Politically, the population mirrors the same polarization of the broader American population, and civic and political engagement is much higher among American Indians born in the United States than among those who naturalized.

Overall, civic engagement efforts, such as voting, volunteering, and community activities, can help build trust and promote social cohesion. Civic participation can also be increased through mentorship and participation in group activities such as sports. Provide means for members to conduct formal group activities, including through established organizations and associations, and informal group activities – book clubs, cycling clubs, etc. – is essential to facilitate the formation of social capital and reduce social isolation among community participants.

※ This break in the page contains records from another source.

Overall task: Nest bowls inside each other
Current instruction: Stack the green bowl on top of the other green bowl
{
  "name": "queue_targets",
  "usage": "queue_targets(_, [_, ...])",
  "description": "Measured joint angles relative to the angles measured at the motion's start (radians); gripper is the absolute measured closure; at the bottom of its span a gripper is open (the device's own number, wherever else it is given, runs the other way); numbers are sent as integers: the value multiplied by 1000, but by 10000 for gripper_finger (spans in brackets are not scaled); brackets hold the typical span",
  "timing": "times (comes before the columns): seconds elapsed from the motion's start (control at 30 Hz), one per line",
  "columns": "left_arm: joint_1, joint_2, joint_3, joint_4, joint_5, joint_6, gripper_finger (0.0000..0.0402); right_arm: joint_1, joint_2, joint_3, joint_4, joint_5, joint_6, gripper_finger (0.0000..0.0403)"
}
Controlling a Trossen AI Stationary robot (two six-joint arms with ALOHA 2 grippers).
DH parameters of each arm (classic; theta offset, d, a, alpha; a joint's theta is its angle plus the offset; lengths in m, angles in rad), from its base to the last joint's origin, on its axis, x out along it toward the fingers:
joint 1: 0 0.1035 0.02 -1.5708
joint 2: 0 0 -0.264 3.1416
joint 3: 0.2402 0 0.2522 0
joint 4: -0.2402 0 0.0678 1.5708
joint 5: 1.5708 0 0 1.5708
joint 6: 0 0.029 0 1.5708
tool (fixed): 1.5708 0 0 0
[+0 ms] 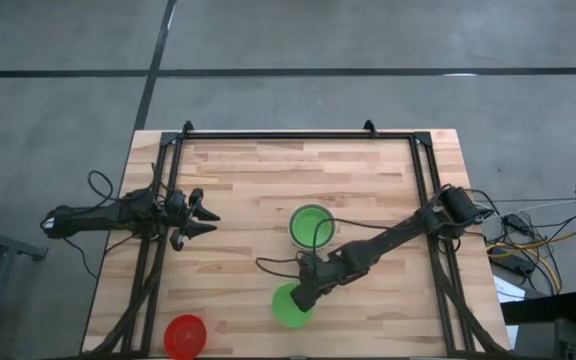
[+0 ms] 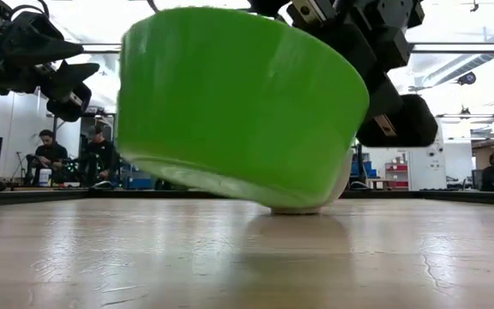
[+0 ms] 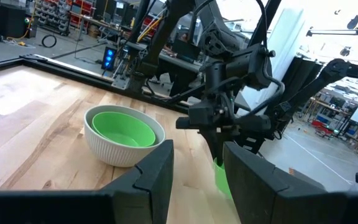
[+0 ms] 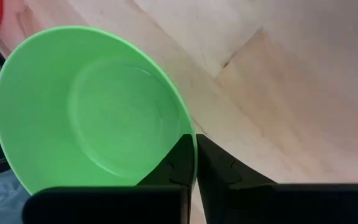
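Near the front of the wooden worktop (image 1: 248, 190), the right claw (image 1: 302, 297) pinches a round green plastic bowl's (image 1: 290, 306) rim, one green bowl (image 1: 311, 224) already sits inside the white bowl (image 3: 114, 152), the red bowl (image 1: 184, 335) waits, and the left claw (image 1: 205, 222) hangs wide and empty.

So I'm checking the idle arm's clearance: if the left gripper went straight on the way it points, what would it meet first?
Probably the right arm's wrist, above the green bowl it grips. The white bowl sits off to the side; depth is unclear.
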Motion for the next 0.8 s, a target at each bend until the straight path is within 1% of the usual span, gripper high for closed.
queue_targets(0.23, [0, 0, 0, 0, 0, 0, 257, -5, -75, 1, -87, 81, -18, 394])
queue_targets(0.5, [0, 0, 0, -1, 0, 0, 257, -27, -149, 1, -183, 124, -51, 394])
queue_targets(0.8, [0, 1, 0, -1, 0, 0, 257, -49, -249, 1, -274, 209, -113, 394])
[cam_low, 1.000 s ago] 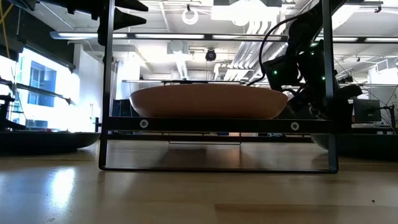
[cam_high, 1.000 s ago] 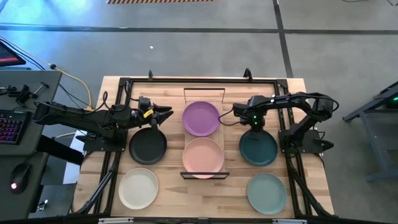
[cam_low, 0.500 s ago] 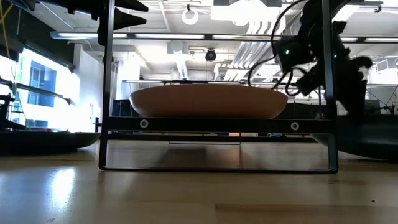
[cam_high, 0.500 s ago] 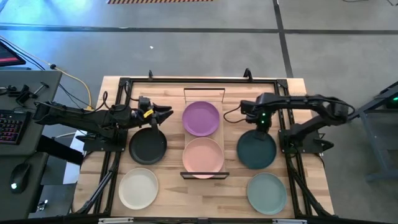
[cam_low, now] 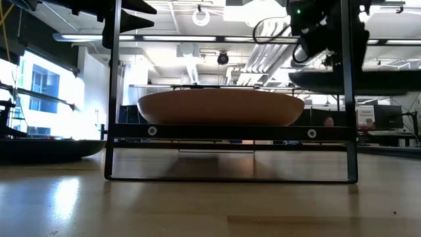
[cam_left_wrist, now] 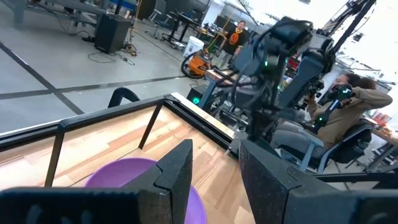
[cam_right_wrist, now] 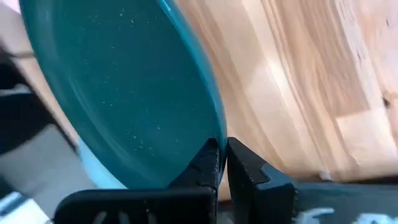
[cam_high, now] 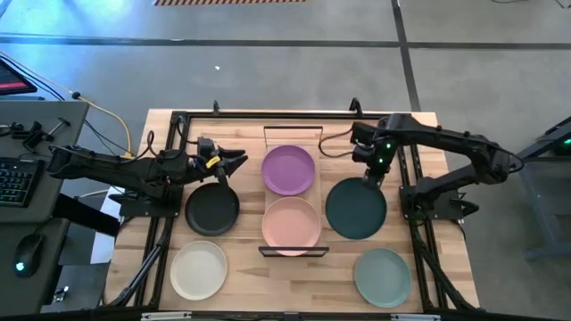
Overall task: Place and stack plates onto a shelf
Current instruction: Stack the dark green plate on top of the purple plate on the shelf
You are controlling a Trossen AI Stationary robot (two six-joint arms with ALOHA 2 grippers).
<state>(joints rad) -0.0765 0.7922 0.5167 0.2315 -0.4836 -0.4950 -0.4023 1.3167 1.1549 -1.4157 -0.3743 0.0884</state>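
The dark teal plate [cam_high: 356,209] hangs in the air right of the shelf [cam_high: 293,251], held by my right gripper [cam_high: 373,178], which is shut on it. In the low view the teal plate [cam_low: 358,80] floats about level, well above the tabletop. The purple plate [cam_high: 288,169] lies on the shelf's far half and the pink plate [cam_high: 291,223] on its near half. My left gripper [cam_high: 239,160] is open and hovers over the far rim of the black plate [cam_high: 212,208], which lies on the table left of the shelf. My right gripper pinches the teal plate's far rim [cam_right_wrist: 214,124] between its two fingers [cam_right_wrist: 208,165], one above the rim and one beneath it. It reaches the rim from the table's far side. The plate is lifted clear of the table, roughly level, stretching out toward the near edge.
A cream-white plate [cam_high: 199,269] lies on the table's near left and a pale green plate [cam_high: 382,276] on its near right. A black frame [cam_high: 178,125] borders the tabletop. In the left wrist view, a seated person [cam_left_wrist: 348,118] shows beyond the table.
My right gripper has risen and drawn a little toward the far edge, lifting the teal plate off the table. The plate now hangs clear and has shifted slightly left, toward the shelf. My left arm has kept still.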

With the outbreak of COVID-19, many members of the Native American community are facing new challenges that threaten their health and economic status. A skills employment strategy may need to be deployed to retrain American Indian workers whose employment has been affected by the pandemic to find new jobs and possibly new occupations. A public health strategy could help address vaccine hesitancy and ensure continued medical coverage for affected members whose jobs have been lost.